Having a baby and a 10 year old was great. 10 year old was old enough to be fairly independent and to help a bit (listening out while I had a shower, cuddling the baby while I fetched wipes etc) also old enough to not have a very early bedtime so it was easy enough to find time for them as well.

We had a couple of tricky years where one hit puberty and one hit toddler. This was exaggerated by having number 4 and then covid and lockdowns. I think with just two it would have been easier!

From 15 and 5 it got easier again and at 18 and 8 it’s wonderful!
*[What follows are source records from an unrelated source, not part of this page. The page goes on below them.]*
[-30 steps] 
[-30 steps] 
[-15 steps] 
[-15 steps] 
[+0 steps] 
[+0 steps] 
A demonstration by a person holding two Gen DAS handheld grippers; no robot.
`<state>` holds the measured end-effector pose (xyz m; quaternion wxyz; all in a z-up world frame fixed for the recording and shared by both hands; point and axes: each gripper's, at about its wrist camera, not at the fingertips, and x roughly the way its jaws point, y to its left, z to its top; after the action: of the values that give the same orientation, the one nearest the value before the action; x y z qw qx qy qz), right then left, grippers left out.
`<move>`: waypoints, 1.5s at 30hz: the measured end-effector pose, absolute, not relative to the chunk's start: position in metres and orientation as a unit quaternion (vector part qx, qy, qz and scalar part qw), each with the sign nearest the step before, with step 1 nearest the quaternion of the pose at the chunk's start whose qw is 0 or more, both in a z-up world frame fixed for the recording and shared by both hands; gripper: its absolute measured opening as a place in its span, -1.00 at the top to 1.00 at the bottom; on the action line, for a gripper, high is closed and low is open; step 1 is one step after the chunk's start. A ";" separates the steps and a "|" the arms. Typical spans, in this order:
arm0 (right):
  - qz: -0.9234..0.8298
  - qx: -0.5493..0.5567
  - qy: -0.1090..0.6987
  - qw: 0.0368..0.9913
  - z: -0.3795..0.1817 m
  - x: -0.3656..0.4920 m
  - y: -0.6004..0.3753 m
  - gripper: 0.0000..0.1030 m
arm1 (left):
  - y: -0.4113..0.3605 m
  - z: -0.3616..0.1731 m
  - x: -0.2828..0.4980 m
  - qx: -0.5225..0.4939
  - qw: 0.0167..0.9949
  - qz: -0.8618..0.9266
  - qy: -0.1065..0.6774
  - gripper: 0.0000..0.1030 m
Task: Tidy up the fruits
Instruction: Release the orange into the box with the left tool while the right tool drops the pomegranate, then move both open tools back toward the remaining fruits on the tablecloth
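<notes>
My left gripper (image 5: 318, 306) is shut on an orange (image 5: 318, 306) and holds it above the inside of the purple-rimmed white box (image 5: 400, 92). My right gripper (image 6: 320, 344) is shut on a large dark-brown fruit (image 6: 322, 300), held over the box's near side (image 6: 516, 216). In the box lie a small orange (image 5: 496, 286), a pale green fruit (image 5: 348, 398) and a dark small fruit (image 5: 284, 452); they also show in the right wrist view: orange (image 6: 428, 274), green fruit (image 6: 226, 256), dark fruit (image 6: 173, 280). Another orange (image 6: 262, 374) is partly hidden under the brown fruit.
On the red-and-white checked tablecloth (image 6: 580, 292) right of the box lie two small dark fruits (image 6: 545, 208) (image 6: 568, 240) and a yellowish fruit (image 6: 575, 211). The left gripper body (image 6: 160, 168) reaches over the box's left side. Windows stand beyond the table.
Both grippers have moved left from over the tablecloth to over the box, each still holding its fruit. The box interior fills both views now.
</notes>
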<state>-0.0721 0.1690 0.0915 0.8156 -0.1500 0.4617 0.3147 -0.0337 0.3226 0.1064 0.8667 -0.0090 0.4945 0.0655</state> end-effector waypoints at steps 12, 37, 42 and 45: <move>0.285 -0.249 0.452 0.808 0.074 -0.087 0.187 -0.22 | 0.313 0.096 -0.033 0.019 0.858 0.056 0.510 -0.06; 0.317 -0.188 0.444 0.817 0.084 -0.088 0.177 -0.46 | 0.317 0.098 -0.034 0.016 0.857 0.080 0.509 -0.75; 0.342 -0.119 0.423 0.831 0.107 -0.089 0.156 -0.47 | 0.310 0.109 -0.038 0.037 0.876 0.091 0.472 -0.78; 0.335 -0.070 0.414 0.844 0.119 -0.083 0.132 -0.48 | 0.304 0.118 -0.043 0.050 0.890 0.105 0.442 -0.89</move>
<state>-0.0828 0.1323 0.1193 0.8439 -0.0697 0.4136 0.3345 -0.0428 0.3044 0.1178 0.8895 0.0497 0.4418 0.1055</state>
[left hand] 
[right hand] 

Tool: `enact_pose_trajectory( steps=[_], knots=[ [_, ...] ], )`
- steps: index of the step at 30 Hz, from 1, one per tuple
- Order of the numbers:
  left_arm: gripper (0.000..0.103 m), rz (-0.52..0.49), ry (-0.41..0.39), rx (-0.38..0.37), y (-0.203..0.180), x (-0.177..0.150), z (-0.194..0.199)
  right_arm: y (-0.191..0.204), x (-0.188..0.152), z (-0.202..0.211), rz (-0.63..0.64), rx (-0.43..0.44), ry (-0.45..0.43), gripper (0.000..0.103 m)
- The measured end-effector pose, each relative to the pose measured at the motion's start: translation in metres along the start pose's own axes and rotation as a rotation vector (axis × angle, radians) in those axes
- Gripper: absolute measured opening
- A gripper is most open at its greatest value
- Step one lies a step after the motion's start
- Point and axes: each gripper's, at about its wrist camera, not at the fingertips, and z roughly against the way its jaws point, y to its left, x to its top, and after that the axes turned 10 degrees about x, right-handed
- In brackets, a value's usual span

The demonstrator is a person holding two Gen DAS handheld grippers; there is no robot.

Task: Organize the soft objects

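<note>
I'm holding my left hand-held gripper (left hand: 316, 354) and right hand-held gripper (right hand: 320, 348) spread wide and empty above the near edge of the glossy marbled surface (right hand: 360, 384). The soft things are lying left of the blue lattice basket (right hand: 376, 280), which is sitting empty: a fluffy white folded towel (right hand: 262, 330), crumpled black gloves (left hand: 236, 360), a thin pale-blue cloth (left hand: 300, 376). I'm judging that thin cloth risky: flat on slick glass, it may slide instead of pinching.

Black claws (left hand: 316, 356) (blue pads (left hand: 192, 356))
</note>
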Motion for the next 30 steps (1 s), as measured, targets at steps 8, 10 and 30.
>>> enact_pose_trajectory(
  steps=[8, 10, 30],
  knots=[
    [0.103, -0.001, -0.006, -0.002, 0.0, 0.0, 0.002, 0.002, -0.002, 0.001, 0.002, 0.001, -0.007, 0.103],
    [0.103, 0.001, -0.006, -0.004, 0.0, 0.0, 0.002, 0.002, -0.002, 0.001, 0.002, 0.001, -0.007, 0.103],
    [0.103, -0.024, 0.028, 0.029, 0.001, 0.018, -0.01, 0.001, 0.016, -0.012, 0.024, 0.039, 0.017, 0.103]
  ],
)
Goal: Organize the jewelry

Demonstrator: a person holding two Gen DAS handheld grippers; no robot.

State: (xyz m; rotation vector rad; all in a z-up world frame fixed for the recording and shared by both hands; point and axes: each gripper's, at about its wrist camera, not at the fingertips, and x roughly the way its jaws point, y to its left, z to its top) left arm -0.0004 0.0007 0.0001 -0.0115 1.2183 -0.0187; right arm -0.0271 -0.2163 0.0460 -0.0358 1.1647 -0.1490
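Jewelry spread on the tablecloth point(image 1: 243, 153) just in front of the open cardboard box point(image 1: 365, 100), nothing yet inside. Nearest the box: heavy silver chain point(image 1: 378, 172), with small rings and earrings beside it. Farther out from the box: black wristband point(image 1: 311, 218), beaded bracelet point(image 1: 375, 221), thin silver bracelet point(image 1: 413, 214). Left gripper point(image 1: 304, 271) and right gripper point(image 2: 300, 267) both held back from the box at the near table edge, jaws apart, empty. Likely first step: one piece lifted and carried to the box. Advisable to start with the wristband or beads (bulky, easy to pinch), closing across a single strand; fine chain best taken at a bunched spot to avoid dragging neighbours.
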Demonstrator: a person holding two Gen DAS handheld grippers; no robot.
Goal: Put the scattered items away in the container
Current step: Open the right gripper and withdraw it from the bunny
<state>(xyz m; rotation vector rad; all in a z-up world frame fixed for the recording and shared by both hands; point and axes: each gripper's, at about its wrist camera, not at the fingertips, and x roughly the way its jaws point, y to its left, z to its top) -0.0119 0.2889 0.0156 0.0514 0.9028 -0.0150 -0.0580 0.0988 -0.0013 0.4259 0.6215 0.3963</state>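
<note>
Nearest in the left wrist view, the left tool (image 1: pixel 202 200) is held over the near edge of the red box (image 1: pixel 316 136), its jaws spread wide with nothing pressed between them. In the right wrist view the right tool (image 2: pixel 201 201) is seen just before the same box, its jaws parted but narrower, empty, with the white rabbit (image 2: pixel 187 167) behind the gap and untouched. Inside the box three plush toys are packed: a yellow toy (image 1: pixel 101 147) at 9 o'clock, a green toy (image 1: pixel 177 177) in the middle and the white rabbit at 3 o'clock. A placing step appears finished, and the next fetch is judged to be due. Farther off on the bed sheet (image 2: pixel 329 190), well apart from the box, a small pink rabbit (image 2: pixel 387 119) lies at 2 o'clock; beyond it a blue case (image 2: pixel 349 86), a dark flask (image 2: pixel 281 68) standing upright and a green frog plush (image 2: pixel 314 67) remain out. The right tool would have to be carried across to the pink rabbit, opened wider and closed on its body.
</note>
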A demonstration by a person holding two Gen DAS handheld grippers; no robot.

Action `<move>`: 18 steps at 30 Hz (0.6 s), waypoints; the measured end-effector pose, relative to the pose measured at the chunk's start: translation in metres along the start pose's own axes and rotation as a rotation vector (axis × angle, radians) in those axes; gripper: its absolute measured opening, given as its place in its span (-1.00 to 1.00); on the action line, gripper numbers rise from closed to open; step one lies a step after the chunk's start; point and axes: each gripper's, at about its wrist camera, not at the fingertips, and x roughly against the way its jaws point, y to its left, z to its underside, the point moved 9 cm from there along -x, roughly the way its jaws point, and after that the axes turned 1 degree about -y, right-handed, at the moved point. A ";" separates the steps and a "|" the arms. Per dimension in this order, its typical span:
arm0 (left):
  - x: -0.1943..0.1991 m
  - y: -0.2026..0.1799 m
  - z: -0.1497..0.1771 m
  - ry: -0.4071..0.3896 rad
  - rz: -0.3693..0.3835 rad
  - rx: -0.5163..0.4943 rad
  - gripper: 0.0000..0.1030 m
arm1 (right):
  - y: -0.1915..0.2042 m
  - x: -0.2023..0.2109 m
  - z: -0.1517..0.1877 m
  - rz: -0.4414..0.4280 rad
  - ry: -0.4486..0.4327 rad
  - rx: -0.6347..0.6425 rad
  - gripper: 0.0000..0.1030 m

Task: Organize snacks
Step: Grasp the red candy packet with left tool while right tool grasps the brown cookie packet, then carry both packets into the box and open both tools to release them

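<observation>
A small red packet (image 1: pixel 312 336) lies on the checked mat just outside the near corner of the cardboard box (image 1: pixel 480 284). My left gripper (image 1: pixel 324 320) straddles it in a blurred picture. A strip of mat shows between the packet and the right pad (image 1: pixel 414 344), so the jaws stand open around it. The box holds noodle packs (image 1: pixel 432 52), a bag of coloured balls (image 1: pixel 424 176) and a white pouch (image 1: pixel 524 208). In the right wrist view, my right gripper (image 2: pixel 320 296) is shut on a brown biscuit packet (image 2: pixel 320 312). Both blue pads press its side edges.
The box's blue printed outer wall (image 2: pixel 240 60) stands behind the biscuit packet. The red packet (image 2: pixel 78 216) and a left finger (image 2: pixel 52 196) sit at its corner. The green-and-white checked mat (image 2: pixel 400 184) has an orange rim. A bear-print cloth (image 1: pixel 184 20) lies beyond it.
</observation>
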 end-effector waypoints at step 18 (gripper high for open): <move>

ForensicFlossy · 19/03/2024 08:38

I agree with @ChampagneGold my db is 10 years older than me and I grew up as an only child. We get on well now (me 40s, him 50s) but I think that's more to do with us having children at roughly the same time.

Phiy43 · 19/03/2024 08:42

Have 8 with between a less than 2 year and over 11 year gaps between our children, lots of pros and cons to all different gaps. The 11 year gap was nice, have me chance to get my life back, establish my career, get fit etc plus lots of quality time with older kids as they grew up, be in a good relationship, financially stable etc. Then go into parenting again with experience and time that have reflected on the kids earlier years.
11 year old very happy and excited about baby, able to rest during pregnancy and in newborn phase as if only child. Was harder with teens at same as having a baby but 11 year old young enough to still be on easier stage of childhood and embrace the whole thing. Older kids now grown up and have nice relationship with younger ones but is very different to the relationship the younger and older children have with each other. As for practicalities, some whole family activities are realistic and probably depends on the temperament of the new baby/toddler but found it was easier to organise childcare so had separate periods of time to spend with the older and younger set else would of ended up a bit frustrating all round. Having another sibling for younger one helped too as frustrating for them that older ones tend to only want to spend time with them in small doses!